What to do >> Go through the data below and retype all of it exactly.

Data excerpt >>
::::

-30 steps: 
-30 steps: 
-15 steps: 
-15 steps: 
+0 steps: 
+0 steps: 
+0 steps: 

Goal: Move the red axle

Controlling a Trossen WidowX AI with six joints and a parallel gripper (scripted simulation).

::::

Response below >>
-30 steps: 
-30 steps: 
-15 steps: 
-15 steps: 
+0 steps: 
+0 steps: 
+0 steps: 

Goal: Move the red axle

Controlling a Trossen WidowX AI with six joints and a parallel gripper (scripted simulation).

The output is complete, and nothing more is needed.